WHAT THE TASK REQUIRES =
Copy out the listing that follows, exact in every word, and skip the images.

RECORDED DATA =
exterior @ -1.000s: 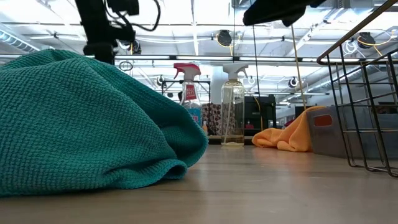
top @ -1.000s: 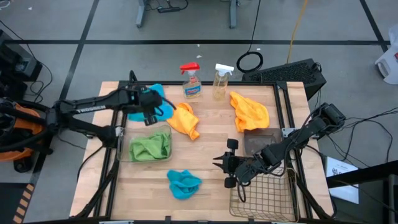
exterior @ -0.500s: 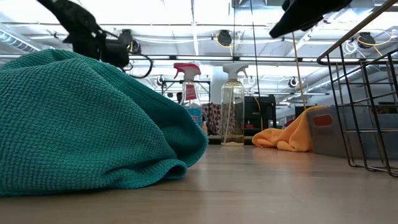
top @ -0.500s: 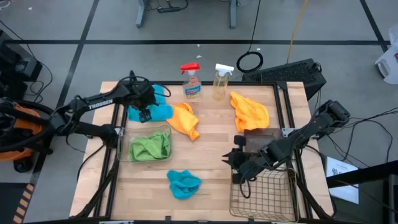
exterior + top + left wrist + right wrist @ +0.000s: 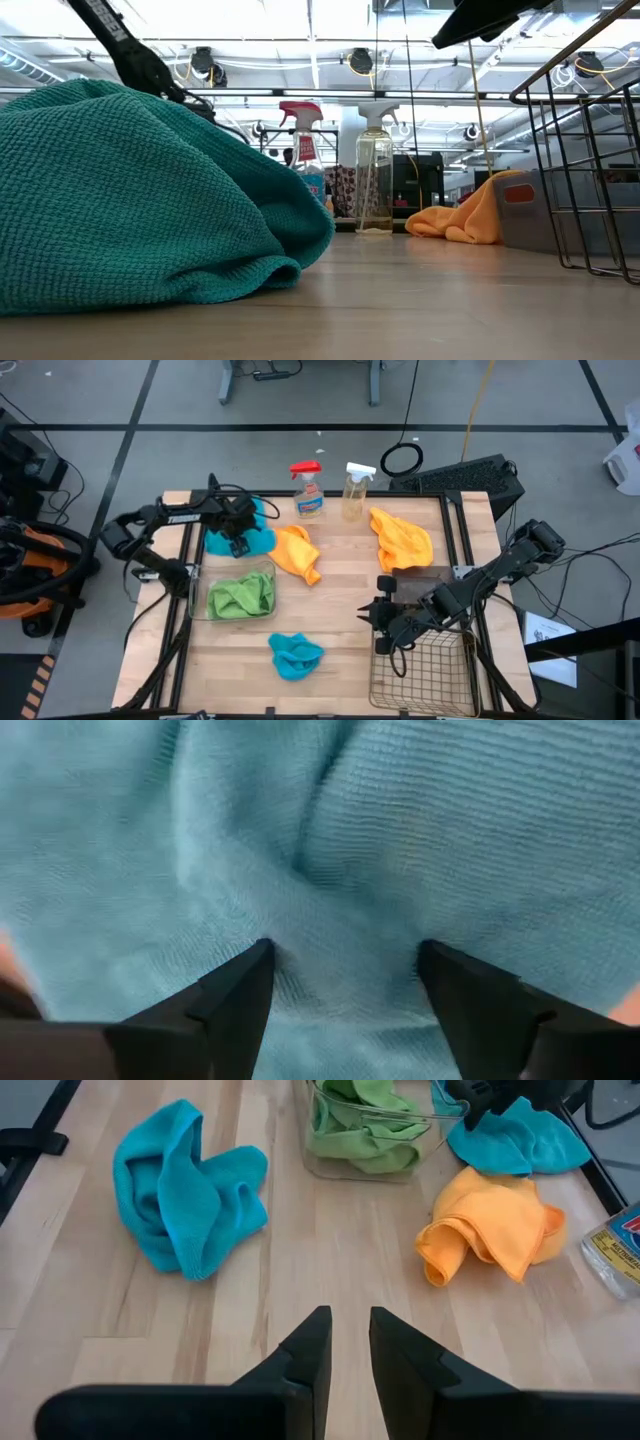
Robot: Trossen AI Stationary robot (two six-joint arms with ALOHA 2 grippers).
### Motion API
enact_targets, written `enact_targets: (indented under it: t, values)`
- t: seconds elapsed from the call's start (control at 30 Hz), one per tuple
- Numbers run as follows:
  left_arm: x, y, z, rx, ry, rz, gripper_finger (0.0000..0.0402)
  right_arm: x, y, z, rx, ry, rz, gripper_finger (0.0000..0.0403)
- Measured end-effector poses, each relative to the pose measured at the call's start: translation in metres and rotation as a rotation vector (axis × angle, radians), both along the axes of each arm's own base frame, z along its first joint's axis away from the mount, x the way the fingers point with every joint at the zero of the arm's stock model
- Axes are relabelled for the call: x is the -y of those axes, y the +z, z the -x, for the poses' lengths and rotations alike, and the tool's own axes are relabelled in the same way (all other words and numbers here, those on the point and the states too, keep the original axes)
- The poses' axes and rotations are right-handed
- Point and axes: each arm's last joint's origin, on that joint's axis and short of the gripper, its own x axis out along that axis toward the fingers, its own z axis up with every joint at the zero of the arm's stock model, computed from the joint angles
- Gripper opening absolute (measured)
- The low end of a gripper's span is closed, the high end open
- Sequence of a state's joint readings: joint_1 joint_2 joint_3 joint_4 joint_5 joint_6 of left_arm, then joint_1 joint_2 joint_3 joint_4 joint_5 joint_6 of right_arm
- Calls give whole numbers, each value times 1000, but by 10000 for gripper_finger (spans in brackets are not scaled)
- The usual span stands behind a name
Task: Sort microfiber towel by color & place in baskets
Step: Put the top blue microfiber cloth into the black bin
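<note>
Hovering right over the far turquoise towel at the table's far left corner, the left gripper has its jaws spread, and the wrist view shows its two fingertips pressed against the cloth with a raised fold of terry between them. So the towel lies straight below and between the jaws; judging from this, a squeeze is all the pick-up asks.

This towel touches an orange towel on one side, and the clear plastic tub, already holding green towels, sits just in front of it.

The second turquoise towel lies near the front edge, closer to the right gripper, which waits nearly shut beside the wire-mesh basket and the dark grey bin, holding nothing.
</note>
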State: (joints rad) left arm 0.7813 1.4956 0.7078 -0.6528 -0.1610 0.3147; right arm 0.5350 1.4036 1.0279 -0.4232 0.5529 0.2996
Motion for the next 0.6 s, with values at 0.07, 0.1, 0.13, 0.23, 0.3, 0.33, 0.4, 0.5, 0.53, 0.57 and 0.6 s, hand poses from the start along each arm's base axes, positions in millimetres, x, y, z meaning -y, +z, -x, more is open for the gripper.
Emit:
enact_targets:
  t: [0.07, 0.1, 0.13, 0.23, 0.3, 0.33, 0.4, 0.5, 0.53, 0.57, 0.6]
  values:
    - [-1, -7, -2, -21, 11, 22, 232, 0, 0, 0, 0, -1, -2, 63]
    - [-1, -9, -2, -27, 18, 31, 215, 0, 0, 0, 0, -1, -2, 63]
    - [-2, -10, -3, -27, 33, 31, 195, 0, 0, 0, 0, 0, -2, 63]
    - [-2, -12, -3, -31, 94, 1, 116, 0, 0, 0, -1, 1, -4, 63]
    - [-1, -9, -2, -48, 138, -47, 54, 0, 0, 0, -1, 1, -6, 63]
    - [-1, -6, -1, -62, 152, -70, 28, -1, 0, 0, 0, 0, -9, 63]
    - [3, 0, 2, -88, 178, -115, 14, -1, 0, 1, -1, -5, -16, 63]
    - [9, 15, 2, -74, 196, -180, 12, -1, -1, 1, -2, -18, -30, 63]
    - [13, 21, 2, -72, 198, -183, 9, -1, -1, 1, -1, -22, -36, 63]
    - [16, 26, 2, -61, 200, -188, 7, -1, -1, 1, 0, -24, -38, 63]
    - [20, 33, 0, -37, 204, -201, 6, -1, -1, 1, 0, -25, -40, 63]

FINAL ANSWER =
exterior @ -1.000s: 
top @ -1.000s: 
exterior @ -0.500s: 
top @ -0.500s: 
exterior + top + left wrist + right wrist @ +0.000s: 
Robot: Trossen AI Stationary robot (two six-joint arms with ALOHA 2 grippers).
### Motion API
enact_targets, written `enact_targets: (indented under it: t, values)`
- t: seconds elapsed from the call's start (control at 30 Hz), one per tuple
- Numbers run as follows:
  left_arm: x, y, z, rx, ry, rz, gripper_finger (0.0000..0.0402)
  right_arm: x, y, z, rx, ry, rz, gripper_finger (0.0000..0.0403)
- Measured end-effector poses, each relative to the pose measured at the call's start: translation in metres and rotation as a rotation vector (axis × angle, radians), both along the axes of each arm's own base frame, z along its first joint's axis away from the mount, x the way the fingers point with every joint at the zero of the arm's stock model
- Axes are relabelled for the call: x is the -y of those axes, y the +z, z the -x, for the poses' lengths and rotations alike, and the tool's own axes are relabelled in the same way (all other words and numbers here, those on the point and the states too, keep the original axes)
- The poses' axes and rotations are right-handed
- Point and axes: each arm's last joint's origin, on that joint's axis and short of the gripper, its own x axis out along that axis toward the fingers, its own z axis up with every joint at the zero of the arm's stock model, computed from the joint angles
- Gripper opening absolute (measured)
- The low end of a gripper's span is closed, the high end open
- Sequence of a state's joint readings: joint_1 joint_2 joint_3 joint_4 joint_5 joint_6 of left_arm, then joint_1 joint_2 joint_3 joint_4 joint_5 joint_6 of right_arm
- Calls give whole numbers, each value times 1000, but by 10000 for gripper_finger (spans in brackets are not scaled)
- The usual span stands behind a name
Task: Sort microfiber towel by color & place in baskets
Step: Put the top blue microfiber cloth into the black bin
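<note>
Hovering right over the far turquoise towel at the table's far left corner, the left gripper has its jaws spread, and the wrist view shows its two fingertips pressed against the cloth with a raised fold of terry between them. So the towel lies straight below and between the jaws; judging from this, a squeeze is all the pick-up asks.

This towel touches an orange towel on one side, and the clear plastic tub, already holding green towels, sits just in front of it.

The second turquoise towel lies near the front edge, closer to the right gripper, which waits nearly shut beside the wire-mesh basket and the dark grey bin, holding nothing.
</note>
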State: (joints rad) left arm 0.7813 1.4956 0.7078 -0.6528 -0.1610 0.3147; right arm 0.5350 1.4036 1.0279 -0.4232 0.5529 0.2996
Motion for the next 0.6 s, with values at 0.07, 0.1, 0.13, 0.23, 0.3, 0.33, 0.4, 0.5, 0.53, 0.57 and 0.6 s, hand poses from the start along each arm's base axes, positions in millimetres, x, y, z meaning -y, +z, -x, more is open for the gripper.
Emit:
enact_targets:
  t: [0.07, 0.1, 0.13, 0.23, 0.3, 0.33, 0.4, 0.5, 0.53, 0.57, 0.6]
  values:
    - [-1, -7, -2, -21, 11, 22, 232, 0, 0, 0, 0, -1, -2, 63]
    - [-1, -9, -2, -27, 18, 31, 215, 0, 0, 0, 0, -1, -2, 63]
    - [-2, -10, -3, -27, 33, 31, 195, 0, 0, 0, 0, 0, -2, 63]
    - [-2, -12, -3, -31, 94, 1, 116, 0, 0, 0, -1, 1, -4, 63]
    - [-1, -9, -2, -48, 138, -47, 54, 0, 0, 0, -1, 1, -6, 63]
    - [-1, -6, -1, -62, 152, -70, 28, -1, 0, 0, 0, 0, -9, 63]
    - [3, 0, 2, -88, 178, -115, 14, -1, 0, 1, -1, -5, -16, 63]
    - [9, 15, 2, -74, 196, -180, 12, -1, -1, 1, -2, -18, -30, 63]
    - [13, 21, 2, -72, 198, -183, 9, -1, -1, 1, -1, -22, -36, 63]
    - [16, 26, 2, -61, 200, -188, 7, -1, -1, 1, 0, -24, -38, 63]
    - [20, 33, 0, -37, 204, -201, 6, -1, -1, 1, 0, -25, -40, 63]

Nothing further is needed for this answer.